OTTAWA -- Health authorities at all levels of government have cautioned against visits to cottage country to prevent the spread of COVID-19 in more rural areas.

A number of mayors and regional public health officers have expressed concerns about having an onslaught of visitors in their communities where they have less robust health-care systems to treat COVID-19 cases.

Haldimand-Norfolk’s medical officer of health went so far as to issue a ban preventing people from accessing their second properties until COVID-19’s spread has further subsided.

In an interview on CTV News on Wednesday, Norfolk County Mayor Kristal Chopp said there’s already been issues with enforcement as big crowds descend on the beach town of Port Dover.

"In our case, there is no gradual reopening. Whether it’s seasonal cottagers, boaters, migrant workers, it’s zero to a thousand overnight in our small communities. That becomes a challenge not just from health care capacity but also supply chain, basic commodities, enforcement and so on," said Chopp.

"We have one hospital that has one ICU bed and one ventilator, and so we don’t have a big margin for error."

Chris Bradley, a cottager in Norfolk County and a board member of the Long Point Ratepayers’ Association, said the order, sent out on May 1, left many confused as those in neighbouring regions weren’t put under the same restrictions.

"We’re as confused as anyone else," said Bradley in an interview on CTV News on Friday.

"It came as a total shock to all of us because there was no advanced warning or anything of that nature, no consultation with the cottage associations."

He said it’s necessary for cottagers to check up on their properties at this time for safety hazards like mold exposure or flooding damage. 

"This isn’t I’ll say about vacationing for us, it’s for some, it comes down to make sure that the places we own are being protected. Personally, my family has experienced a great deal of loss as a result of flood damage and we really don’t want others to go through those types of things because of conflicting messages that’s coming from our local officials."

Phil Harding, mayor of the Township of Muskoka Lakes, says seasonal residents represent roughly 80 per cent of the region's population and a significant portion of the local tax base as well.

"We probably represent, across the three big Muskoka lakes, close to $15 billion worth of assessed value," Harding told CTV News Toronto.

"When you have 80 per cent of the people who have that significant of an investment in this province and in the area, they want to check on their properties -- and I respect that."

Ontario Premier Doug Ford has been asked to respond to these orders and whether his government has plans to intervene. While he previously stated that he couldn’t "hold taxpayers back from going to their cottages," on Thursday he changed his tune.

"I know Ontarians are eager to enjoy the great outdoors, but there will be plenty of long weekends to come,” he said in a statement. “Right now, we need to focus on doing everything we can to protect the health and safety of all Ontarians. We’re all in this together and together we will beat COVID-19."

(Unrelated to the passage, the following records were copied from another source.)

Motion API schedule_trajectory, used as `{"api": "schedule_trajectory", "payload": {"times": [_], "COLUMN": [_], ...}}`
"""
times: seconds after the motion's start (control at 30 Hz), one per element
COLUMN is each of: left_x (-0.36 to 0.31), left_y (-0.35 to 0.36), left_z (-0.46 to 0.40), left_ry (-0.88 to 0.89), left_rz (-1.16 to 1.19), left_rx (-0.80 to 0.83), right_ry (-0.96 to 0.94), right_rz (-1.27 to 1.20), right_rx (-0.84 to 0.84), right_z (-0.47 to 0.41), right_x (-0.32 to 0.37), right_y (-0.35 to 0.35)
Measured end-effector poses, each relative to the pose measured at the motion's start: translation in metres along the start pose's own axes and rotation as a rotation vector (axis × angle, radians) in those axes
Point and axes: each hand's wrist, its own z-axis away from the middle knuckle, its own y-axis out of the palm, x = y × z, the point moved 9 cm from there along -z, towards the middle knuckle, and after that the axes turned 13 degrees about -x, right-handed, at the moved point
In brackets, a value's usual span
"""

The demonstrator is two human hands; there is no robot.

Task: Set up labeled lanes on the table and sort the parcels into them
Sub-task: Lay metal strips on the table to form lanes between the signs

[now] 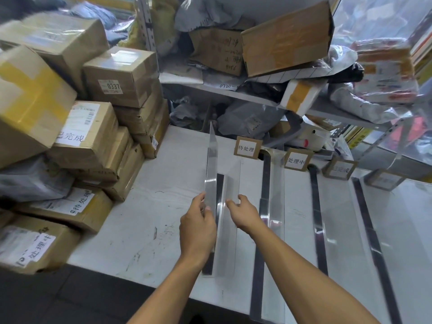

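A clear acrylic divider (213,164) stands upright over a black strip (216,220) on the white table (145,220). My left hand (198,228) grips its left face near the front. My right hand (244,212) touches its right side with fingers curled on the foot. Further right, another clear divider (275,190) stands on a black strip, and two more black strips (318,220) run alongside. Small cardboard label stands (246,147) with white labels sit at the far ends of the lanes. Brown cardboard parcels (86,134) are stacked at the left.
A metal shelf (233,91) behind the table is packed with grey mailer bags, boxes and a large tilted carton (287,38). More labeled boxes (35,244) lie at the lower left on the table's corner. The dark floor shows beyond the table's front edge.
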Motion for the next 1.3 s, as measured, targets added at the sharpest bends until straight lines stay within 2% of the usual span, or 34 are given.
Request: {"api": "schedule_trajectory", "payload": {"times": [0.37, 0.6, 0.73, 0.8, 0.9, 1.07, 1.2, 1.3], "left_x": [-0.039, -0.062, -0.079, -0.090, -0.115, -0.164, -0.202, -0.229], "left_y": [0.011, 0.024, 0.039, 0.049, 0.067, 0.112, 0.164, 0.217], "left_z": [0.000, 0.004, 0.013, 0.022, 0.043, 0.094, 0.147, 0.199], "left_ry": [0.123, 0.182, 0.225, 0.236, 0.285, 0.403, 0.428, 0.409], "left_rz": [0.033, 0.061, 0.077, 0.090, 0.105, 0.137, 0.195, 0.249], "left_rx": [0.007, 0.027, 0.069, 0.107, 0.143, 0.196, 0.283, 0.370], "right_ry": [0.060, -0.018, -0.147, -0.199, -0.164, -0.213, -0.243, -0.314], "right_rz": [0.103, -0.053, -0.281, -0.381, -0.447, -0.477, -0.502, -0.413], "right_rx": [-0.074, -0.267, -0.303, -0.240, -0.134, -0.182, -0.240, -0.330], "right_z": [-0.013, -0.013, -0.017, -0.018, -0.019, -0.024, -0.027, -0.031], "right_x": [-0.015, 0.003, 0.054, 0.077, 0.087, 0.069, 0.032, -0.005], "right_y": [-0.022, -0.055, -0.106, -0.131, -0.164, -0.237, -0.311, -0.382]}}
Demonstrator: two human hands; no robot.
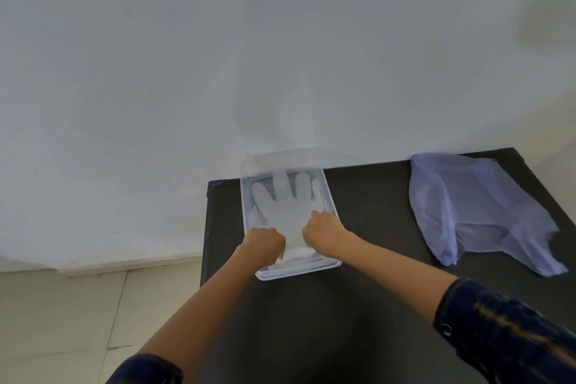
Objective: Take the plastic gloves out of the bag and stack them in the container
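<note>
Writing is seen nowhere. Thin translucent plastic gloves (288, 212) are laid flat, fingers away, inside a clear rectangular plastic container (331, 203) on a black table (374, 305). Their cuff is pinched by the curled left hand (265, 243) and right hand (322, 229). A crumpled lilac plastic bag (473, 206) lies well apart.

A clear plastic glove (288, 212) lies flat, fingers pointing far, inside the clear rectangular container (331, 200). The pale blue bag (473, 206) lies crumpled far right, seemingly empty.
</note>
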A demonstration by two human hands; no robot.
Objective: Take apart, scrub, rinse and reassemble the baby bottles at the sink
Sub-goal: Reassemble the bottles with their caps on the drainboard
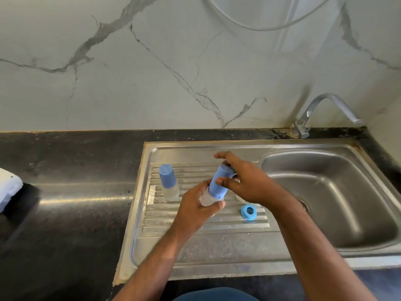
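Note:
My left hand (196, 208) grips the clear body of a baby bottle (209, 198), tilted above the steel drainboard (195, 240). My right hand (245, 181) is curled round that bottle's blue cap (219, 182), thumb on its side. A second bottle with a blue cap (167, 180) stands upright on the drainboard to the left. A loose blue screw ring (248, 212) lies on the ribs just right of my hands. Something pale and round sits under my right wrist, mostly hidden.
The sink basin (325, 198) with its drain lies to the right, a chrome tap (325, 111) above its far edge. Black countertop (65, 203) spreads to the left, with a white object (8, 187) at the left border. A marble wall stands behind.

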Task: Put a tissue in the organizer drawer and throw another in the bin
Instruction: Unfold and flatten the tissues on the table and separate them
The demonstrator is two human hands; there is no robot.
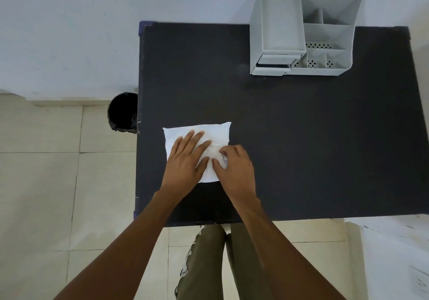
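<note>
A white tissue [216, 131] lies flat on the black table [301, 137], near its front left. My left hand [186, 158] rests flat on the tissue with its fingers spread. My right hand [234, 168] is curled at the tissue's right side, its fingers pinching a crumpled bit of tissue. The grey organizer [301, 33] stands at the table's back right, with its small drawers [275, 64] at the lower left of its front; the lower drawer looks slightly pulled out. The black bin [123, 111] stands on the floor, against the table's left edge.
A white wall runs behind the table. Beige floor tiles lie to the left and in front. My legs stand at the table's front edge. A white object with paper sits at the lower right.
</note>
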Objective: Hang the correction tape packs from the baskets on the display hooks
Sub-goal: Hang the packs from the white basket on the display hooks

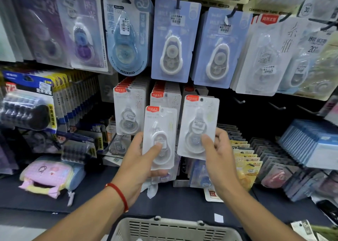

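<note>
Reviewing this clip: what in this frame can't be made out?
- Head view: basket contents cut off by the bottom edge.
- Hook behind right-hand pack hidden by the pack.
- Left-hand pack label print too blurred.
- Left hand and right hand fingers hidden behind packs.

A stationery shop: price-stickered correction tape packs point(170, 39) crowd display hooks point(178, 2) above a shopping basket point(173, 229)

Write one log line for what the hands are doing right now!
left hand: holds white pack | right hand: holds second pack | hooks: bare, right | basket: below
</note>
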`<state>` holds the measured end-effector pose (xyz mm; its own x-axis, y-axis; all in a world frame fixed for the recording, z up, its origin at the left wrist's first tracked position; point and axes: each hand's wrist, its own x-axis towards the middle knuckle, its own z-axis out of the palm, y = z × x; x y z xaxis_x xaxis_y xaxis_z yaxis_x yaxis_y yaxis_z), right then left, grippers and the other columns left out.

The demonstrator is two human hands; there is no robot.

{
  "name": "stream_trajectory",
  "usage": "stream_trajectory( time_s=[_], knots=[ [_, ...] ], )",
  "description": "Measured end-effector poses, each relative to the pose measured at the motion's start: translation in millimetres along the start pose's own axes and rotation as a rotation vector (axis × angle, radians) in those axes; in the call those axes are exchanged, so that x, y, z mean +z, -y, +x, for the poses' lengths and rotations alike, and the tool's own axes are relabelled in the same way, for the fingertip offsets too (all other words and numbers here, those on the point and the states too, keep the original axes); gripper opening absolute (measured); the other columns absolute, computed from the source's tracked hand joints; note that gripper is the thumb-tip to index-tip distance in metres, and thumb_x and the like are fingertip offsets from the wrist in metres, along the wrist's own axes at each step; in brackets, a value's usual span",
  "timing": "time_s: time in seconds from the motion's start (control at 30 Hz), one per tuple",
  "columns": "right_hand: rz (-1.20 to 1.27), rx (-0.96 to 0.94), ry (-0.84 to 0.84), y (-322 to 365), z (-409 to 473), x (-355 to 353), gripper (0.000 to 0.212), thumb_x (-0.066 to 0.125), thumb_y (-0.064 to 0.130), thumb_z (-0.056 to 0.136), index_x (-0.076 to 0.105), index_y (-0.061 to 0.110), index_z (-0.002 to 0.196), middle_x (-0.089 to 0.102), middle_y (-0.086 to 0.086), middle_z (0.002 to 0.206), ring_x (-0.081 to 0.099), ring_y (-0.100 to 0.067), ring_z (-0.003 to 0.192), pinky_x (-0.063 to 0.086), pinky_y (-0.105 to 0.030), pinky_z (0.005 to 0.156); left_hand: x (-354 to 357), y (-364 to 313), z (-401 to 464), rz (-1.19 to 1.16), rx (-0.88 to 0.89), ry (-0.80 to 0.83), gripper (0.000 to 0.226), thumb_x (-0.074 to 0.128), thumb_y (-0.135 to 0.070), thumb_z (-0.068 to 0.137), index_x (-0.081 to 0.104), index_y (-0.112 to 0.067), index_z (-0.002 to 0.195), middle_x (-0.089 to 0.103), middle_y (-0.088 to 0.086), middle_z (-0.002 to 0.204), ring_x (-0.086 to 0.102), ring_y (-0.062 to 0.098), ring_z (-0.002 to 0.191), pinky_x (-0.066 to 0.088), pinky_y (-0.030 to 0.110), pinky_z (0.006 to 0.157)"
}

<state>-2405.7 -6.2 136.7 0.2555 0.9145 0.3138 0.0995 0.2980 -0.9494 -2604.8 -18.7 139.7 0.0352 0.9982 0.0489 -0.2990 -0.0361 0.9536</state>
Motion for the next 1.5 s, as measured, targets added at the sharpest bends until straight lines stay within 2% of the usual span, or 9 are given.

Ford acknowledged the patchwork of responses to reopening – as some municipalities are moving faster than others to return to some state of normalcy.

"While Ontario is vast and regions are facing the challenges of COVID-19 differently, it is more important than ever that we stick together and fight COVID-19 as one team," the statement read.

This comes amid criticism of his own visit to his cottage over the Easter weekend. Ford on Friday said he went up in the early morning on Easter Sunday to check on plumbing.

"I drove up there, checked it out, made sure everything was OK – it was. I literally hopped back in my truck and drove right back, I was back by noon. That’s what happened," he said during a press briefing.

Ontario’s Chief Public Health Officer Dr. David Williams also weighed in, stating that while he recommends cottage owners remain at home during this time, he doesn’t feel it’s necessary to prohibit access. 

Federal health authorities shared similar sentiments.

Chief Public Health Officer Dr. Theresa Tam said there are a host of public health reasons why people should remain at their primary residence instead of venturing to areas with less capacity to handle a potential outbreak.

"There will be some variations between provinces and territories, but the fundamental principle I think being that if you ventured into an area that has low capacity for example, more remote, more rural where the access is an issue and you may impact the local community, that's I think the highest concern of public health authorities," said Tam during a Thursday press briefing.

Dr. Tam said going outside, however, is permissible and encouraged so long as people maintain physical distancing guidelines and reassured that restrictions on visits to parks and other recreational sites would be lifted in the months to come, province by province.

"What is important is that you're seeing provinces and territories recognizing that people need to get outside and that one of the first phases of easing off public health measures, is to ensure that people who haven't been asked specifically to stay indoors can go out and still maintain some physical distancing and the hygienic measures," she said.

"For the sake of mental health, physical health, that is actually important."

In a tweet published Thursday, Health Canada said if cottage owners need to take a trip up to their property for "insurance purposes" to make it a day trip only.